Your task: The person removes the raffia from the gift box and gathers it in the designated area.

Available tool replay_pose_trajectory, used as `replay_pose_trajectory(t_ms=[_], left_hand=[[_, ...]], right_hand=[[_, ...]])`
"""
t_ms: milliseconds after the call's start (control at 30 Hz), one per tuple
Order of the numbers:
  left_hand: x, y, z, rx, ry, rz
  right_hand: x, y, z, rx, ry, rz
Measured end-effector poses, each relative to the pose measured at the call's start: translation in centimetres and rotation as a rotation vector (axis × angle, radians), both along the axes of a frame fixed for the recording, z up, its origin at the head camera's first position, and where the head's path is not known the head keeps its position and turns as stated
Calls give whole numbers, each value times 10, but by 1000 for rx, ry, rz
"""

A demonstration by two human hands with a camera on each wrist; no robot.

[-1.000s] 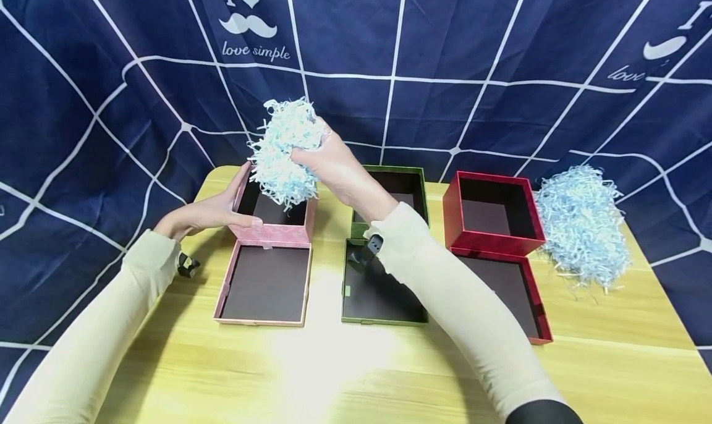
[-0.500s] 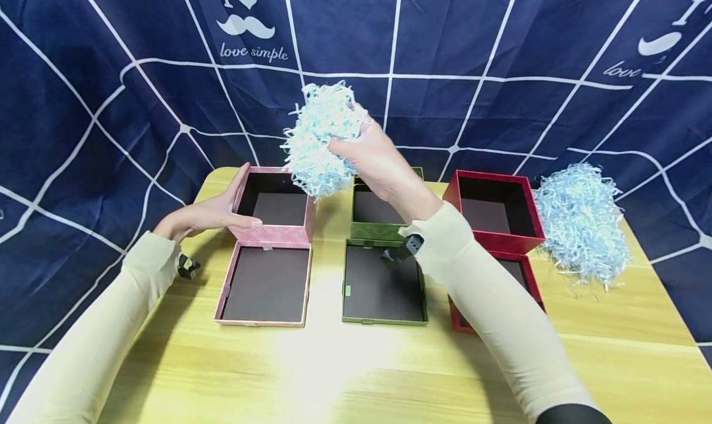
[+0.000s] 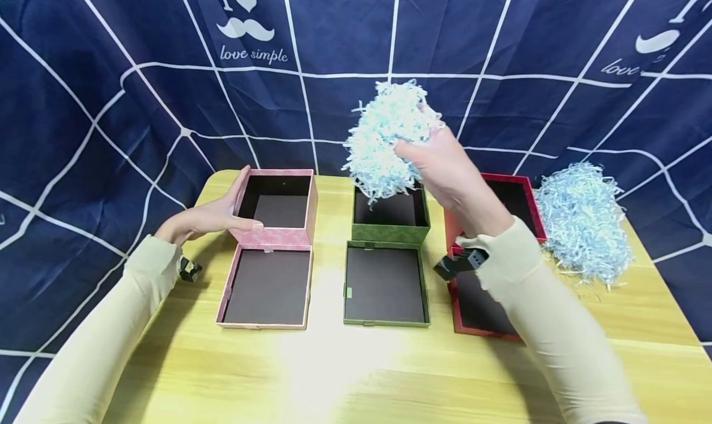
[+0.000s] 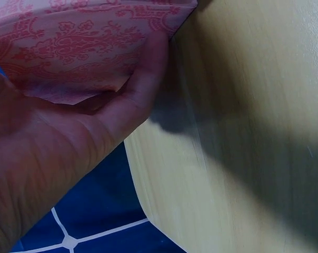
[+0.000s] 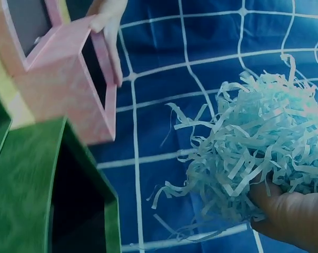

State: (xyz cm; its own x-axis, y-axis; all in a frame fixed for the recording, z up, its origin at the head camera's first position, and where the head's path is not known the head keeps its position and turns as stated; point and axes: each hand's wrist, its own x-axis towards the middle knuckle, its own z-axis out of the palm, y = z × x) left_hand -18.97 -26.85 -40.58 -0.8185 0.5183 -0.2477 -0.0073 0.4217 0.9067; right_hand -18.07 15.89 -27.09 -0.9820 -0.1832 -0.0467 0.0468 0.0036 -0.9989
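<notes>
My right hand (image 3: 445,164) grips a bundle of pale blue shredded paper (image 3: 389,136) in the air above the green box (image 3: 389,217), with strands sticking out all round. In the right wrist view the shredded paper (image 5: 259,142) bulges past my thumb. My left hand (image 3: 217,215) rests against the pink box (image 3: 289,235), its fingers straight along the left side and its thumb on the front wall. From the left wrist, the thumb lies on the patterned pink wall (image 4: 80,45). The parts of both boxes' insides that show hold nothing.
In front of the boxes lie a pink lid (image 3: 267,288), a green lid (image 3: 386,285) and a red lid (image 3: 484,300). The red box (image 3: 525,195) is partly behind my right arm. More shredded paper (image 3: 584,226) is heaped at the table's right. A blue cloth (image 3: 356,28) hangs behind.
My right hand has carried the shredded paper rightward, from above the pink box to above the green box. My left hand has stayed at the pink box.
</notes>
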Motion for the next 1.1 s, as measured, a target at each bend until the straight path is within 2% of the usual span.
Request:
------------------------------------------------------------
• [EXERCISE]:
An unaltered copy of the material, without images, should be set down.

• [RESULT FOR THIS TASK]:
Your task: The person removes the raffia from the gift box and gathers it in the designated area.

Available tool replay_pose_trajectory, used as `replay_pose_trajectory(t_ms=[_], left_hand=[[_, ...]], right_hand=[[_, ...]])`
"""
t_ms: milliseconds after the call's start (control at 30 Hz), one per tuple
Order of the numbers:
  left_hand: x, y, z, rx, ry, rz
  right_hand: x, y, z, rx, ry, rz
Measured end-effector poses, each relative to the pose measured at the call's start: translation in centimetres and rotation as a rotation vector (axis × angle, radians), both along the axes of a frame fixed for the recording, z up, its origin at the head camera's first position, and where the head's path is not known the head keeps its position and turns as stated
Calls give whole numbers, each value times 10, but by 1000 for rx, ry, rz
"""

A demonstration by two human hands with a camera on each wrist; no robot.

[-1.000s] 
[-0.500s] 
[+0.000s] 
[+0.000s] 
[+0.000s] 

State: (xyz cm; its own x-axis, y-axis; all in a frame fixed for the recording, z up, its origin at the head camera's first position, and where the head's path is not known the head keeps its position and turns as stated; point and axes: each hand's wrist, its own x-axis towards the middle knuckle, its own z-axis out of the palm, y = z × x) left_hand -18.97 -26.85 -40.58 -0.8185 0.5183 -0.2477 -0.0073 0.4217 0.9067; right_hand -18.07 15.89 -27.09 -0.9820 -0.1832 -0.0467 0.0468 0.0036 -0.9989
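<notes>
My right hand (image 3: 445,164) grips a bundle of pale blue shredded paper (image 3: 389,136) in the air above the green box (image 3: 389,217), with strands sticking out all round. In the right wrist view the shredded paper (image 5: 259,142) bulges past my thumb. My left hand (image 3: 217,215) rests against the pink box (image 3: 289,235), its fingers straight along the left side and its thumb on the front wall. From the left wrist, the thumb lies on the patterned pink wall (image 4: 80,45). The parts of both boxes' insides that show hold nothing.
In front of the boxes lie a pink lid (image 3: 267,288), a green lid (image 3: 386,285) and a red lid (image 3: 484,300). The red box (image 3: 525,195) is partly behind my right arm. More shredded paper (image 3: 584,226) is heaped at the table's right. A blue cloth (image 3: 356,28) hangs behind.
My right hand has carried the shredded paper rightward, from above the pink box to above the green box. My left hand has stayed at the pink box.
</notes>
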Motion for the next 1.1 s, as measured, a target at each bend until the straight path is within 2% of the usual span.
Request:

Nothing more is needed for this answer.